I have been home and back again since I called upon you in Philadelphia last month. I often think of you and wish I could stay near you, that I might see and speak to you sometimes, however, I often read your poems and as Shelley has said, "Poetry is the record of the greatest happiest moments, of our greatest and best minds." Therefore in reading your book I feel that I have that which is greatest in you, but the heart will often rebel against the most logical conclusion, and thus with me I would like to be near you sometimes. I have only one other friend who has the same power over me, and that is he of whom I told you in Halifax. I was rather amused (when I told some of my friends at home that I had seen you), at the ideas they seemed to have of my object in calling on you.
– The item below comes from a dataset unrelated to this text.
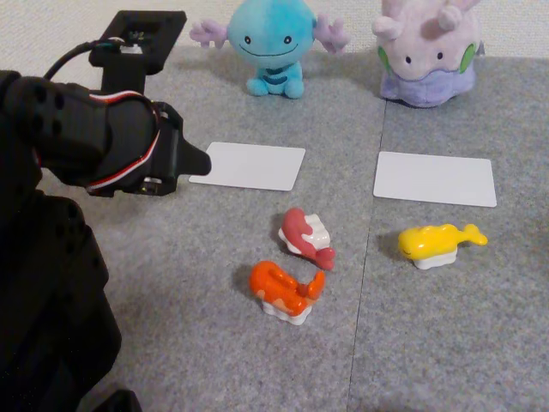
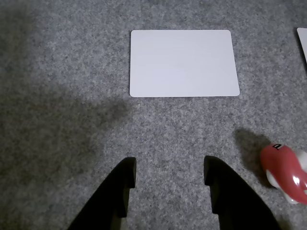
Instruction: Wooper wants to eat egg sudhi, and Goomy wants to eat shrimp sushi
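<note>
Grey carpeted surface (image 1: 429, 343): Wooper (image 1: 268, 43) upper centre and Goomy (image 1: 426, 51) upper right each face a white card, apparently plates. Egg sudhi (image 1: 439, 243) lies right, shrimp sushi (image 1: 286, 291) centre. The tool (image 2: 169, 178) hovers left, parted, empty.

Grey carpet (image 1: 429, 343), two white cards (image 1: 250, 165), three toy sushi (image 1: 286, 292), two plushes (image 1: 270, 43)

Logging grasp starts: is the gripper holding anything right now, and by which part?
Nothing is held. The black two-finger gripper is open over bare grey carpet, short of the white rectangular card.
</note>
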Controlling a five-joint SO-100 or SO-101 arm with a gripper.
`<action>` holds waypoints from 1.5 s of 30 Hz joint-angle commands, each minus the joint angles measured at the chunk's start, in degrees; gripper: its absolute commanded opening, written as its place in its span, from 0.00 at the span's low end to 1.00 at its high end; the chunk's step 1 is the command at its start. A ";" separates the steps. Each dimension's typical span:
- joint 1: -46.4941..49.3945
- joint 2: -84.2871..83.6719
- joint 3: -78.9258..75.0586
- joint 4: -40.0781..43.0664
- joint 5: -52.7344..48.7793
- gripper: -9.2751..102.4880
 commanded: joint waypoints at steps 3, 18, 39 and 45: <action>0.35 0.44 -4.22 -0.26 -0.26 0.24; 0.35 -18.81 -40.43 13.18 -0.26 0.24; 23.12 -47.72 -63.02 28.83 -9.49 0.24; 32.17 -59.94 -63.72 26.10 -8.35 0.24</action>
Some thought it was simply because you were a great man, and they gave me addresses of several well known men in Literature &c. however, I told them these other men were not Walt Whitman and that the only others I would have crossed the Atlantic to see would have been Emerson and Thoreau both of whom are very dear to me.

You may have forgotten all about me: indeed it would be surprising to find it otherwise; but it was not that you should know me, that I came, no—I both knew & loved you before, but I wanted to see & speak to you. It might have been my friend as well as myself who called but I had the opportunity.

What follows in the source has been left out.